Bladud followed the example set by the first set of pigs and rolled around in the muddy spring. He was soon cured of his leprosy. He was returned to the court and later became king and founded the city of Bath.

Around 50 AD, the Romans chose Bath in which to build a temple dedicated to Minerva, the Roman goddess of healing. They built public baths with water supplied by the hot springs where both the pigs and King Bladud were said to have wallowed and healed. Hundreds of thousands tourists came to Bath every year to avail themselves of the Great Bath, where the water rose to 46°C (114.8°F).

In the 5th century, as Rome began its slow decline, the Roman soldiers began to leave and the population of Bath, along with other Roman towns and cities, decreased in population. The last of the soldiers left in 407 AD. Bath was ravaged during a power struggle between the sons of William the Conqueror, the first Norman King of England, who was crowned William I, when he died in 1087. During the Rebellion of 1088, rebels sacked Bath, burning the monastery there to the ground.

The city changed hands repeatedly over the next few centuries, and in 1801, there were 40,020 people living in Bath. In 1936, the emperor of Ethiopia, Haile Selassie, spent his years in exile in Bath, where he bought a house and remained until 1941. In April of 1942, the Bath Blitz, a series German Luftwaffe air raids besieged Bath for three days, killed 417 residents and injured more than 1,000 more. More than 19,000 buildings were hit or otherwise affected, 1,100 of them seriously damaged or razed entirely. A 500-pound bomb was found by workmen beneath a playground in 2016. A bomb disposal team moved the bomb to a quarry and blew it up.

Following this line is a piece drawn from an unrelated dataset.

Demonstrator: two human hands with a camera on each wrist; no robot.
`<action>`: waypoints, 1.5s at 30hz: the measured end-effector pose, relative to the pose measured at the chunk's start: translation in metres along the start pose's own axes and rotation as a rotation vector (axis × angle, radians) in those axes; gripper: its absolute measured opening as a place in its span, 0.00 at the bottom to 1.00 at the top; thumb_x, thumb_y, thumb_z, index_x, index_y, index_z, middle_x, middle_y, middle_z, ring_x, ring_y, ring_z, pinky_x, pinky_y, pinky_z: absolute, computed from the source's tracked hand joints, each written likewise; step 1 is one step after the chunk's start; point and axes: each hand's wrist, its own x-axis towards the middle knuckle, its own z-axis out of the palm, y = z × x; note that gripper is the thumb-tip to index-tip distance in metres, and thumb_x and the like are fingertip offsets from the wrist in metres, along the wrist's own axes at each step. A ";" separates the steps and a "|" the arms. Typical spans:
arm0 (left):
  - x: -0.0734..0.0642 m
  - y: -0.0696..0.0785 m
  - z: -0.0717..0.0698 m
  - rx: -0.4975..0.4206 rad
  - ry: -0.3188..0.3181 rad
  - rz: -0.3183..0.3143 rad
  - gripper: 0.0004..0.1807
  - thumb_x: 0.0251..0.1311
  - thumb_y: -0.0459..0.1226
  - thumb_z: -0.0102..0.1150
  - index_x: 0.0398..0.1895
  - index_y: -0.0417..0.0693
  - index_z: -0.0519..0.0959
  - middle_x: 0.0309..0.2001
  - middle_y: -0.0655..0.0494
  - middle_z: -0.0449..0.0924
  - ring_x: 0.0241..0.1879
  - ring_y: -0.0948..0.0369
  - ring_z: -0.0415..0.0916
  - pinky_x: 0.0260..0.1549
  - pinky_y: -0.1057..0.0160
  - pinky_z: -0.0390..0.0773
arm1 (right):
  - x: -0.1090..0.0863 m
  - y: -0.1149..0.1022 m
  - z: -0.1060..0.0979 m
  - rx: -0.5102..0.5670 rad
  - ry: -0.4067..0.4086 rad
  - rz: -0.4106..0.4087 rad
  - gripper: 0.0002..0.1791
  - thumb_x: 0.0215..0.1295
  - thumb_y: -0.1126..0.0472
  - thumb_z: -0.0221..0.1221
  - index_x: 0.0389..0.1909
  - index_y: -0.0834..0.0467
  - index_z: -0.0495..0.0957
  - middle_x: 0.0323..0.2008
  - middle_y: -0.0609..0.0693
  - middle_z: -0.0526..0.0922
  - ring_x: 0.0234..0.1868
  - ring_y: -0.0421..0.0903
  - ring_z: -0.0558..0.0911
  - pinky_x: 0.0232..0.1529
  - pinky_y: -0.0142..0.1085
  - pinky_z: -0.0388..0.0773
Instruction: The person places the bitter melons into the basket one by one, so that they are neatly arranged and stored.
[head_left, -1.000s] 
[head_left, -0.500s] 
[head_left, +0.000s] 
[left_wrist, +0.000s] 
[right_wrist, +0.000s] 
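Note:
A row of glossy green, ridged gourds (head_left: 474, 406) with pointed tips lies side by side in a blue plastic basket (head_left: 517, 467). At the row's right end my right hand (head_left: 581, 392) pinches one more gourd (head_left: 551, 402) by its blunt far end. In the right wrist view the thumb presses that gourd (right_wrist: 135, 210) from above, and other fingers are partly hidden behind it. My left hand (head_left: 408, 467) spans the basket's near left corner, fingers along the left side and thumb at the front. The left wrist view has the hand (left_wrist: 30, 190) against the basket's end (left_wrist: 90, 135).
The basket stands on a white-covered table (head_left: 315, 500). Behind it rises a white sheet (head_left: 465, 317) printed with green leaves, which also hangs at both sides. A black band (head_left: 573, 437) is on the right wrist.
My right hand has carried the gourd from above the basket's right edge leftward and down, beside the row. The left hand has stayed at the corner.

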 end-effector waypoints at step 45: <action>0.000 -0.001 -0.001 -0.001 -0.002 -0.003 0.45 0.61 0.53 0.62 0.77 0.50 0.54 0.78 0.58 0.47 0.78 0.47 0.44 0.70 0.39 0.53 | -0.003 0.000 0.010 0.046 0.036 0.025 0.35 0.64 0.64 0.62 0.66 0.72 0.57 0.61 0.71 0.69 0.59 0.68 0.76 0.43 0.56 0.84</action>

Today, the baths are more than 6 metres (20 feet) beneath the city street level. The city is home to two universities, Bath Spa University and the University of Bath. Two colleges, Norland College and Bath College are also located in Bath.

Once an important manufacturing city known for the manufacture of furniture and cranes as well as its numerous mils and quarries, Bath's manufacturing sector is now in decline and software, publishing, health, education, and service industries have taken their place.